Falta que los docentes pidamos perdón a los pobres adolescentes estresados por nuestra maldad intrínseca… ¡Vamos!

El director de la ANEP dice que deberíamos suspender los exámenes porque el mercado no reconoce especialmente el logro del bachillerato. Es decir, como los empresarios (la abstracción “el mercado” remite siempre a empresas y empresarios de carne y hueso) insisten en explotar y sobreexplotar a hombres y mujeres, mejor evitemos tomar exámenes y someter a los adolescentes y jóvenes a un estrés tan brutal. Erramos feo el análisis si avanzamos en esa dirección.

Propongo poner la mirada en la brutalidad de la sobreexplotación. Incluso creo que tal vez sería más interesante pedagógicamente cuestionar el capitalismo como única forma de organización de la vida, pero mejor no hablar de ciertas cosas.

Los exámenes, las evaluaciones no son otra cosa que mojones en el camino para que cada quien pueda dar y darse cuenta de lo aprendido, de sus propios avances, de su proceso. Mojones que, de hecho, no sólo permiten que uno compare lo que sabe ahora con lo que sabía antes, sino que también compare con los demás los resultados obtenidos. Momentos para ver cómo una misma idea puede a veces expresarse con mayor claridad o precisión, también para ver cómo a un resultado se puede llegar de varias formas, que a veces conviene explayarse en una idea para comunicarla mejor y no dar una respuesta telegráfica.

Mojones que en última instancia dan cuenta de un proyecto colectivo. El de formarnos como ciudadanos en torno a la tarea de aprender. De dar fundamentos, de buscarlos o construirlos. De frustrarnos cada tanto cuando los resultados no aparecen. De, llegado el caso, también aburrirnos y buscar las maneras de volver a relanzar el deseo.

Eliminar los exámenes no hace más que anular la propia idea de camino como construcción. Como resultado de un trabajo realizado por cada uno y por todos. Si el liceo se transforma en un sitio al que ir sin que importe qué se aprende, pronto dejará de importar qué se enseña, o si algo es enseñado.

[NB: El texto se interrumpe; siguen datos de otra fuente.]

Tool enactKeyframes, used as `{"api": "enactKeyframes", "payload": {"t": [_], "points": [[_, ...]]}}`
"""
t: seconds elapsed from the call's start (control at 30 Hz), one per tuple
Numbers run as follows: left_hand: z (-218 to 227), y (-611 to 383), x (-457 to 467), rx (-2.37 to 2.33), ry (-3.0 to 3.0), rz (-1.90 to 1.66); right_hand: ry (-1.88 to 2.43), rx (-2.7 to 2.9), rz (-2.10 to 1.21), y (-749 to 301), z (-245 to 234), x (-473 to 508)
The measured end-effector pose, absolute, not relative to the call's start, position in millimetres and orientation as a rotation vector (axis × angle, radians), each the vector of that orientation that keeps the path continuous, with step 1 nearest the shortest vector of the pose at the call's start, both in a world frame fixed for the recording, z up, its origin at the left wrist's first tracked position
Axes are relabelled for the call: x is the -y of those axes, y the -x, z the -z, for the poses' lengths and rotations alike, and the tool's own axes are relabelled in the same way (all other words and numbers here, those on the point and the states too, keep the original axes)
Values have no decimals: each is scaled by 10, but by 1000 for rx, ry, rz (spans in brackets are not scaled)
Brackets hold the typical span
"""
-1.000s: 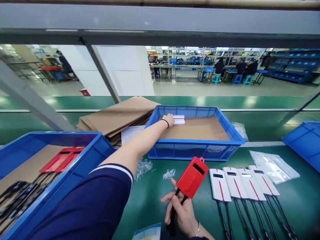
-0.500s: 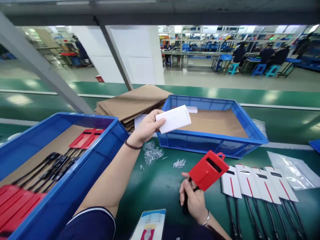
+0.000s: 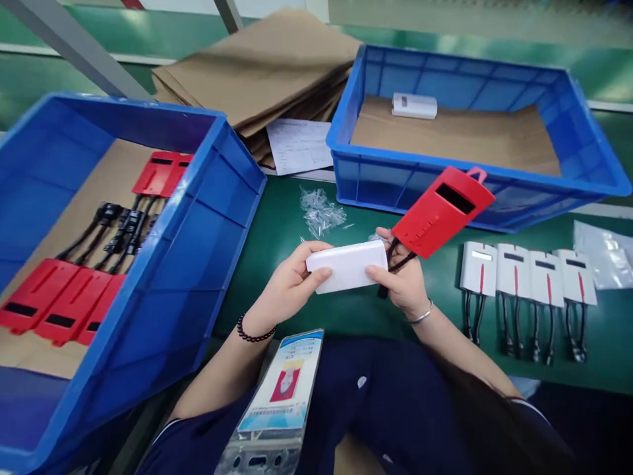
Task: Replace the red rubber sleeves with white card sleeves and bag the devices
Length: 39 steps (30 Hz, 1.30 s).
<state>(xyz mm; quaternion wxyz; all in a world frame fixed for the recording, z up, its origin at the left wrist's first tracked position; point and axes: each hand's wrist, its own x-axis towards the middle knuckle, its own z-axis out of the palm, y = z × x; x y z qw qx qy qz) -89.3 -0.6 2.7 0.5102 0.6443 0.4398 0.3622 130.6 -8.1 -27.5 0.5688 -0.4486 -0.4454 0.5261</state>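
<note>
Between my two hands is a white plastic casing (image 3: pixel 347 266), held level over the green bench (image 3: pixel 277 227). My left hand (image 3: pixel 291 280) grips its left end, thumb on the near face. My right hand (image 3: pixel 400 277) pinches the right end with the thumb and also holds a red panel (image 3: pixel 440 214) by its black cables (image 3: pixel 401 261). The red panel has a dark window and a small loop at the top, and it tilts up to the right. Small clear plastic pieces (image 3: pixel 320 214) lie in a heap beyond my hands.
A blue bin (image 3: pixel 237 171) with red cabled panels (image 3: pixel 74 300) stands at left. Another blue bin (image 3: pixel 469 168) at the back right holds a white casing (image 3: pixel 414 105). Several white cabled units (image 3: pixel 514 272) lie at right beside a plastic bag (image 3: pixel 606 254). Brown sheets (image 3: pixel 267 59) are stacked behind.
My left hand has brought the white casing down and back from the far bin to my right hand, which now touches it too. The view has tipped downward.
</note>
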Motion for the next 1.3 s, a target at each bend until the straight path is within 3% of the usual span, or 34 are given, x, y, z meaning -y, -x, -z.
{"api": "enactKeyframes", "payload": {"t": [0.13,0.3,0.5,0.7,1.07,1.3], "points": [[-1,907,128,-1106,-1980,-873,1107,942,-1173,-1260,268,79],[44,893,176,-1197,-2295,-1162,1059,882,-1223,-1303,307,124],[105,851,163,-1031,-2255,-1299,1135,876,-1289,-1275,325,186],[367,679,124,-1006,-1640,-1819,1049,860,-1348,-1252,261,286],[508,565,304,-1112,-1020,-1376,1208,858,-1367,-1191,433,459],[503,804,248,-975,-551,-1291,1365,895,-1439,-1316,540,634]]}}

Entonces se volverá una actividad tan vacía como mirar reels en un celular, en algo que puedo hacer a solas en mi casa. Eliminar las evaluaciones –individuales, estresantes, a veces frustrantes– parece ser el camino más sencillo para eliminar la vida colectiva dotada de un sentido en el liceo. Si pasar de año es un asunto de vivir un año más, el liceo puede transformarse en un presente continuo del que se esperará que por milagro (o la intervención de alguien con un superpoder) aprendamos a ser ciudadanos.

Los exámenes, las evaluaciones de aprendizaje, como la enseñanza misma que organiza la convivencia escolar, no son otra cosa que el mejor proyecto de la modernidad. Aquel que nos enseñaron nuestros mayores: libertad, igualdad, fraternidad.

Si vaciamos las evaluaciones, o las eliminamos en nombre de un posible bienestar presente, estamos atacando el futuro. Porque cuando eliminamos la evaluación, estamos atacando la noción de proyecto. Y sin proyecto no hay futuro.

Edh Rodríguez es licenciado en Educación, escritor y docente efectivo de Pedagogía y Pedagogía Social en el CFE.